Data entries

++++++++++++++++++++

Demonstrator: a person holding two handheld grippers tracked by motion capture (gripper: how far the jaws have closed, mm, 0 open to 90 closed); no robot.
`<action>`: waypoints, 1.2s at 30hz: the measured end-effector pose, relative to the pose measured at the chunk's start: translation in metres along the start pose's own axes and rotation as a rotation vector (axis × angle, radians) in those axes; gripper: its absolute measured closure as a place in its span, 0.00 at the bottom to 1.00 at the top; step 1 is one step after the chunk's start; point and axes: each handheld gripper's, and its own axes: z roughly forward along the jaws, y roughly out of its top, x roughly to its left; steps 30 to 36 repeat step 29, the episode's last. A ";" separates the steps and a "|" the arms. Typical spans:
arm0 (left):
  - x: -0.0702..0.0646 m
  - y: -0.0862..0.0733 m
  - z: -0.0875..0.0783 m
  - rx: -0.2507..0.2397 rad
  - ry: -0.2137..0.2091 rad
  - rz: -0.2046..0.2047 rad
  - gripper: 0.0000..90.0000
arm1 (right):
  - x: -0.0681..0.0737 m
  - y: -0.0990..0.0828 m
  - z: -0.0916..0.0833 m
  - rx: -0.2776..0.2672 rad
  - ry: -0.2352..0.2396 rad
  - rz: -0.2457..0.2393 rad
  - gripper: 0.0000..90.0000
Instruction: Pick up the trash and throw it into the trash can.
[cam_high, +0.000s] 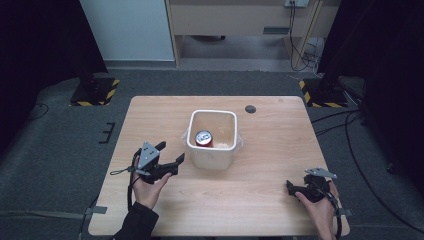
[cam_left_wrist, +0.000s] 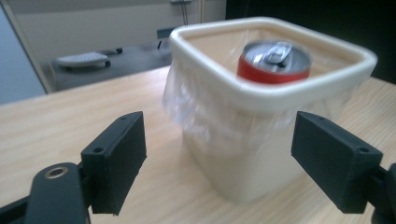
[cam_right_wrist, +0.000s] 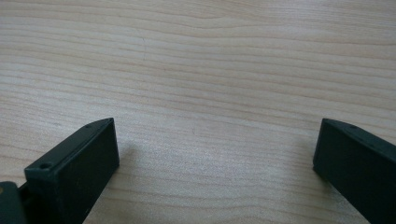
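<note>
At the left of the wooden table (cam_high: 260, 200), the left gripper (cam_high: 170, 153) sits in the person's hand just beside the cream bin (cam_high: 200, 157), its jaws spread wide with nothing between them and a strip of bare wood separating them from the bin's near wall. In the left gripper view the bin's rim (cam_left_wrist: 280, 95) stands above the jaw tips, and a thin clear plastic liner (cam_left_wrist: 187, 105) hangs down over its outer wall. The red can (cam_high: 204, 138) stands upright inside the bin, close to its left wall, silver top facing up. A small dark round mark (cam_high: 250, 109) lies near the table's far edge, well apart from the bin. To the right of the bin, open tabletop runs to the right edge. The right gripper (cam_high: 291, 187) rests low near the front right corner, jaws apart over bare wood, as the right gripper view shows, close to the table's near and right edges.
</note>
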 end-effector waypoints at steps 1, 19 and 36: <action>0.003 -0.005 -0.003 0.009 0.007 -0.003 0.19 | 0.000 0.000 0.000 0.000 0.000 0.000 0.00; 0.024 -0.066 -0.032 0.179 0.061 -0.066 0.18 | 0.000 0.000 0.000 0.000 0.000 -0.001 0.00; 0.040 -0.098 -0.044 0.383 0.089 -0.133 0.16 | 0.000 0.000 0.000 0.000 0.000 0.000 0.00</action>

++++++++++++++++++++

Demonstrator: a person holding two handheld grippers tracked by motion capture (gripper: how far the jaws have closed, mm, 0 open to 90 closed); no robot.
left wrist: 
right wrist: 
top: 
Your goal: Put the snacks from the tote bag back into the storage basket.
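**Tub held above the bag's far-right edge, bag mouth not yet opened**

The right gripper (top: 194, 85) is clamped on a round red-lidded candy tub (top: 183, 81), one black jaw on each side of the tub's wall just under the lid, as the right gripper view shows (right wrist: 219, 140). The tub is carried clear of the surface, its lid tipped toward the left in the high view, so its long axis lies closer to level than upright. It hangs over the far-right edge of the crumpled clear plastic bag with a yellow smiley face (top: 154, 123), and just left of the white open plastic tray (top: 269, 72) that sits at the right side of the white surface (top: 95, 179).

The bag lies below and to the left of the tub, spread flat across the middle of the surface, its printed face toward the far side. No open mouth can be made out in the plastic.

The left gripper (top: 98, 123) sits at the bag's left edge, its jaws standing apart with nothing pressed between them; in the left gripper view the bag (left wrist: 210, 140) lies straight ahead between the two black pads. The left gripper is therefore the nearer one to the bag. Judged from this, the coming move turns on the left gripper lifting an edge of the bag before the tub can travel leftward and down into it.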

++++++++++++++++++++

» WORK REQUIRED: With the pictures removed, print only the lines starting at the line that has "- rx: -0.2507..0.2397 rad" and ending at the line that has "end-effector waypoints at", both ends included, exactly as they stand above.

» ANSWER BOX:
  - rx: -0.2507..0.2397 rad
  - ry: -0.2137..0.2091 rad
  - rz: -0.2046..0.2047 rad
  - gripper: 0.0000..90.0000
arm1 (right):
  - x: -0.0681..0.0737 m
  - y: -0.0990..0.0828 m
  - z: -0.0916..0.0833 m
  - rx: -0.2776..0.2672 rad
  - ry: -0.2352..0.2396 rad
  - rz: -0.2457..0.2393 rad
  - gripper: 0.0000..90.0000
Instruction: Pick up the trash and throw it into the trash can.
[cam_high, +0.000s] 
[cam_left_wrist, +0.000s] 
[cam_right_wrist, +0.000s] 
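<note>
At the left of the wooden table (cam_high: 260, 200), the left gripper (cam_high: 170, 153) sits in the person's hand just beside the cream bin (cam_high: 200, 157), its jaws spread wide with nothing between them and a strip of bare wood separating them from the bin's near wall. In the left gripper view the bin's rim (cam_left_wrist: 280, 95) stands above the jaw tips, and a thin clear plastic liner (cam_left_wrist: 187, 105) hangs down over its outer wall. The red can (cam_high: 204, 138) stands upright inside the bin, close to its left wall, silver top facing up. A small dark round mark (cam_high: 250, 109) lies near the table's far edge, well apart from the bin. To the right of the bin, open tabletop runs to the right edge. The right gripper (cam_high: 291, 187) rests low near the front right corner, jaws apart over bare wood, as the right gripper view shows, close to the table's near and right edges.
</note>
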 end-effector waypoints at steps 1, 19 and 36: <action>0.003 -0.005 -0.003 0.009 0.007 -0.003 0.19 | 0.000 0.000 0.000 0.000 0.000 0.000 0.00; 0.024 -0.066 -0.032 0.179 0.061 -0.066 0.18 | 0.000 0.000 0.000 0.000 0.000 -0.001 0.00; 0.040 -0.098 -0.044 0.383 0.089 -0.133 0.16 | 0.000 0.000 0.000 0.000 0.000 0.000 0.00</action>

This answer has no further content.